海外の現地法人に雇用されている場合は、日本の法律が適用されないので、ストレスチェックの実施義務はありません。日本の企業から現地に長期出張している社員の場合は、ストレスチェックを実施する必要があります(厚生労働省の「こころの耳」より)。
● ドイツでも受けられますか?
海外赴任者でも自身の職業性ストレス状態の把握のために利用することができます。ドイツの日系医療機関で行った場合は記載事項と評価は受診者個人に属し、本人の文書による承諾なしにドイツの勤務先や日本の本社に開示されることはありません。
ストレス軽減のヒント
・ なぜ残業が多いか、考えてみる
・ 本音で話ができる相手をつくる
・ 十分な睡眠時間を確保する
・ スポーツで気分転換をはかる
・ ドイツの文化(日本との違い)を楽しむ
・ 山の見える南ドイツを旅してみる
・ 邦人社会との適切な距離を保つ
・ 家庭を大切に(家事分担も)
・ 不満を叫んでみる
・ 少しドイツ語でも話してみる
・ 習慣の違いは分からないのが当然と考える
・ 同僚、仲間と助け合う
・ 同僚の変調には温かいサポートを
● 職場での工夫
長時間業務と睡眠不足により作業効率が落ちます。
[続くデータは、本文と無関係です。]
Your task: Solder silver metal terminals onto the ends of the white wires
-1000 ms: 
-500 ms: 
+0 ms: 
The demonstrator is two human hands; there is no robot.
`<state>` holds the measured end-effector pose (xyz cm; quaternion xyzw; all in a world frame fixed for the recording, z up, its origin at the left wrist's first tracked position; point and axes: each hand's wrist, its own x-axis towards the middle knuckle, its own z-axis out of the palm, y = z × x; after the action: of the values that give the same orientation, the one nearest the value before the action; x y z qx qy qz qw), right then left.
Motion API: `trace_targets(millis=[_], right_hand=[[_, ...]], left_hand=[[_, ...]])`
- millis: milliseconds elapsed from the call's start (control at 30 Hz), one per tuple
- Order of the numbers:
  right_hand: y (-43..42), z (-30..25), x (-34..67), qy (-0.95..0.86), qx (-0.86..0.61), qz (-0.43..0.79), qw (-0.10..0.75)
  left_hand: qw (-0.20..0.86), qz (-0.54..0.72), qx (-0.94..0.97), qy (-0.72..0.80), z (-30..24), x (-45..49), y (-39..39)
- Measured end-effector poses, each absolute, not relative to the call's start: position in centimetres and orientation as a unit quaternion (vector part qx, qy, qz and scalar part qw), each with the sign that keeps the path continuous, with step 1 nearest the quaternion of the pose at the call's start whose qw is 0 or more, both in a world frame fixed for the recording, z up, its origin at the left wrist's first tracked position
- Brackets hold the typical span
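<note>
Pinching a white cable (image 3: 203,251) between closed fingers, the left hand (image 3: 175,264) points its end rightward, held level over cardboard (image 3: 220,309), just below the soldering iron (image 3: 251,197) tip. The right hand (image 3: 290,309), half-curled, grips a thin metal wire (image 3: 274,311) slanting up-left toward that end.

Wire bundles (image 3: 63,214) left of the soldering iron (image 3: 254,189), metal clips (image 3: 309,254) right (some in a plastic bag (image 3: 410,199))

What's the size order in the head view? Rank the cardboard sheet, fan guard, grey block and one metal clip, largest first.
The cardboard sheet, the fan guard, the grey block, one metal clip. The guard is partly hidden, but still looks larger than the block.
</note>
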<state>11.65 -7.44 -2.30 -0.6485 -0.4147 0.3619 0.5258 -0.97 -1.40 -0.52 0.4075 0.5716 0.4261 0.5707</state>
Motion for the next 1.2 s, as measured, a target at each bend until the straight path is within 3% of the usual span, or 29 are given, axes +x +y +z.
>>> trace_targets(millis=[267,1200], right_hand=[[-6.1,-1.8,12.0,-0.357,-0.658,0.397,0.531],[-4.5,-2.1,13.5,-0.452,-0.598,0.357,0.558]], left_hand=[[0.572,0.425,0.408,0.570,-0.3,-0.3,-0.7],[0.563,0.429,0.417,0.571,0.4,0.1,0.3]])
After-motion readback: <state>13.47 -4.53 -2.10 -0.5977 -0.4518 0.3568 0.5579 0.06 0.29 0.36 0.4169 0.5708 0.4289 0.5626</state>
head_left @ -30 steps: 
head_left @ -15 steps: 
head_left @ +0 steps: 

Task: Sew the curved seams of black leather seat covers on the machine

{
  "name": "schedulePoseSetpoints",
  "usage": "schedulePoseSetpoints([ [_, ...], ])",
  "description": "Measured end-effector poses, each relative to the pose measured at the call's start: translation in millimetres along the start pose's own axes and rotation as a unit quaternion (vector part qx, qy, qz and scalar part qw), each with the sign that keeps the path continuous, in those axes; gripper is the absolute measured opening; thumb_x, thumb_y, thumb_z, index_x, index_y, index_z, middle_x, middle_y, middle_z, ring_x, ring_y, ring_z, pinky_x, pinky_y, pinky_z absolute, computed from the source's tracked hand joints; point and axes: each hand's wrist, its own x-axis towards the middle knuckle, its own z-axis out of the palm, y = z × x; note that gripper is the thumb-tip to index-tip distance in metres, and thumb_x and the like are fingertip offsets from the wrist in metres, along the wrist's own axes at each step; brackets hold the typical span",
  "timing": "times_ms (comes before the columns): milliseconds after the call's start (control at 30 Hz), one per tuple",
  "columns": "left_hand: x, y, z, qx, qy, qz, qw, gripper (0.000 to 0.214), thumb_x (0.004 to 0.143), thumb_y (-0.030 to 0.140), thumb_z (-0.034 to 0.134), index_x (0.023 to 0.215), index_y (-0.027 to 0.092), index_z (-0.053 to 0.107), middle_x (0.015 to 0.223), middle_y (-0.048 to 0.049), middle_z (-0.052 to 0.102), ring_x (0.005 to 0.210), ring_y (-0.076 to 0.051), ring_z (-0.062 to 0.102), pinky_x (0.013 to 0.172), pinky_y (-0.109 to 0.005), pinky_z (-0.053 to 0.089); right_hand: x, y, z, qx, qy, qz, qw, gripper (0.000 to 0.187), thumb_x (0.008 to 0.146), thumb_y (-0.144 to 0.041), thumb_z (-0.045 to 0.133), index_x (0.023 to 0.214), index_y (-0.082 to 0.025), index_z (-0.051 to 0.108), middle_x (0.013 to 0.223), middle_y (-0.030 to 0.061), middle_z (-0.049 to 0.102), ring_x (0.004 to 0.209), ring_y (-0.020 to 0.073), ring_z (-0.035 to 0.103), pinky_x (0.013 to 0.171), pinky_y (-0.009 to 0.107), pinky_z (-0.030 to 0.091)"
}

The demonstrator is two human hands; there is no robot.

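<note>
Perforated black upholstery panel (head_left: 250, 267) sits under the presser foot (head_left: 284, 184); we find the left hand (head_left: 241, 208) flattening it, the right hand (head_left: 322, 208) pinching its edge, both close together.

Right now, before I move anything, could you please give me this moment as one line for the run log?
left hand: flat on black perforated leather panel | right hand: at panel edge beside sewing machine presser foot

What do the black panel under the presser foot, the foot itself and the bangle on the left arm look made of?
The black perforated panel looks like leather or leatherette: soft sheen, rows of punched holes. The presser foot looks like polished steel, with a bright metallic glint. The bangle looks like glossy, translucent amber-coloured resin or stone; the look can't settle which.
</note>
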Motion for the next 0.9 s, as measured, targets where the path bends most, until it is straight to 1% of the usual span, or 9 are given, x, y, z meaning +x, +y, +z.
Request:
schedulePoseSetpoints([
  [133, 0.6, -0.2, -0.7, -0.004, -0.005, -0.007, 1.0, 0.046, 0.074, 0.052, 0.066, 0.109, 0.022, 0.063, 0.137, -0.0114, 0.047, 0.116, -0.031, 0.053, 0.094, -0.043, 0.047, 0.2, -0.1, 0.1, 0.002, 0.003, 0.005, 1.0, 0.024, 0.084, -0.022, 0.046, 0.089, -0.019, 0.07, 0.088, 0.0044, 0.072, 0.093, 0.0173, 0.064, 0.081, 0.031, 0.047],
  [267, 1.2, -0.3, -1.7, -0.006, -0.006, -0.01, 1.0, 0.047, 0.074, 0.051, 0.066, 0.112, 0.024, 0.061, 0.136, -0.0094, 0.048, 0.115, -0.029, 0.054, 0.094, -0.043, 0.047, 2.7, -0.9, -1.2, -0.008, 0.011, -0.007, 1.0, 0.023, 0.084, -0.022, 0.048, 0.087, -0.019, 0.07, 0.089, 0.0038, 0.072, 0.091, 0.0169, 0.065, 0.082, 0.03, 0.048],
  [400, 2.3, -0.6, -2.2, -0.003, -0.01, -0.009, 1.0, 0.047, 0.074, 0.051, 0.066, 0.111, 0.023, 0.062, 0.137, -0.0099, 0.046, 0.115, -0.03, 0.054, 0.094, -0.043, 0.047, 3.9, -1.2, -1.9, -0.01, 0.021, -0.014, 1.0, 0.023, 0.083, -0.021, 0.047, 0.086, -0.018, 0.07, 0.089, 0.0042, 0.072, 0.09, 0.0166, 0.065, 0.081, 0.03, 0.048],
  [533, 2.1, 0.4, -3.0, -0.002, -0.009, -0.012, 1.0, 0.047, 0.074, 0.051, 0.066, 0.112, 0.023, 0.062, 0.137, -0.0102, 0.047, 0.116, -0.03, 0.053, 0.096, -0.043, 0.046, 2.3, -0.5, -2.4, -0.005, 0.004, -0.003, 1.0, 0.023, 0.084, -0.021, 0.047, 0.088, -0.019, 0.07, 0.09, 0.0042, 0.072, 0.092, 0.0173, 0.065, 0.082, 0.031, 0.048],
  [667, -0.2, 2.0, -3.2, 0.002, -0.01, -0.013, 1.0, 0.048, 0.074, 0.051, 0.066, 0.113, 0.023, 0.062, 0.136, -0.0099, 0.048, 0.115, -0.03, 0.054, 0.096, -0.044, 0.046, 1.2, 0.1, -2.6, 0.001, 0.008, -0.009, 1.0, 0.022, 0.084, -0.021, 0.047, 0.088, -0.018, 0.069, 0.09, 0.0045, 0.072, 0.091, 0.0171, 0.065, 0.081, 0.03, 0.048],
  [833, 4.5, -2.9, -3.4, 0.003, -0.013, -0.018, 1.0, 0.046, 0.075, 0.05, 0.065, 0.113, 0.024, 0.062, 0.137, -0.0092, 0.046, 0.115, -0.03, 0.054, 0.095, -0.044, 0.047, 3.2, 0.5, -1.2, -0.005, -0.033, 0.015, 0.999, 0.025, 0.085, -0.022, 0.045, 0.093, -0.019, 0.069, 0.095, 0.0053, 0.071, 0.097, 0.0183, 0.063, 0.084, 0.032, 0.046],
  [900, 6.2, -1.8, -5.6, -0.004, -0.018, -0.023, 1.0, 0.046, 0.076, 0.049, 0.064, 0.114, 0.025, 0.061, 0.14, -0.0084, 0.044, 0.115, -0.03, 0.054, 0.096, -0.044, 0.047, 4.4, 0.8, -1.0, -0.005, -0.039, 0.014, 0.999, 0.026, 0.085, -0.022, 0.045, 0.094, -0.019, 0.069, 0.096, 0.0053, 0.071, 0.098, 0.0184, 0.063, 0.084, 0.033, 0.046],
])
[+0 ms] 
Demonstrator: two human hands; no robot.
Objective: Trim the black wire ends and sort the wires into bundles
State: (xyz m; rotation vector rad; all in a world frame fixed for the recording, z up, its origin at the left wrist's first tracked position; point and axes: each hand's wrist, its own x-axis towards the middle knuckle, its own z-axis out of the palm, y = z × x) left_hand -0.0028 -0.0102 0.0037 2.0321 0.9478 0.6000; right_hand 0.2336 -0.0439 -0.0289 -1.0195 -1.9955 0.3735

また、過重労働による疲労の蓄積により脳・心臓疾患のリスクも増えます。なぜ残業時間が多いか、なぜ長時間業務が必要なのか、事業所全体で一度再検討し、優先順位の低い業務から改善していくのも一手です。
● 帰宅後の工夫
帰宅したら(あるいは週末は)仕事をしない、休日に仕事のメールを読まないといった自分なりのルールを作り、翌日の効率良い仕事のための十分な睡眠時間を確保しましょう。
● 日常生活のなかで
ドイツに来たら毎日が分からないこと、知らないことがたくさんあり、ドイツ語が分からないのも当然です。恥をかきながらの新しいチャレンジをエンジョイする気持ちでいる方が楽です。主婦(夫)が1日24時間、週7日の家事と育児で追い込まれていると感じたら、パートナーに「仕事で忙しい」と言われようと、一度週末の仕事分担について真剣に話し合ってみましょう。
● 実家からの訪問客
日本の両親のドイツ訪問はうれしいものです。しかし、主婦(夫)だけに滞在中の世話のすべてを任せるのは負担が大き過ぎます。皆が楽しめる滞在のため、仕事分担は必須です。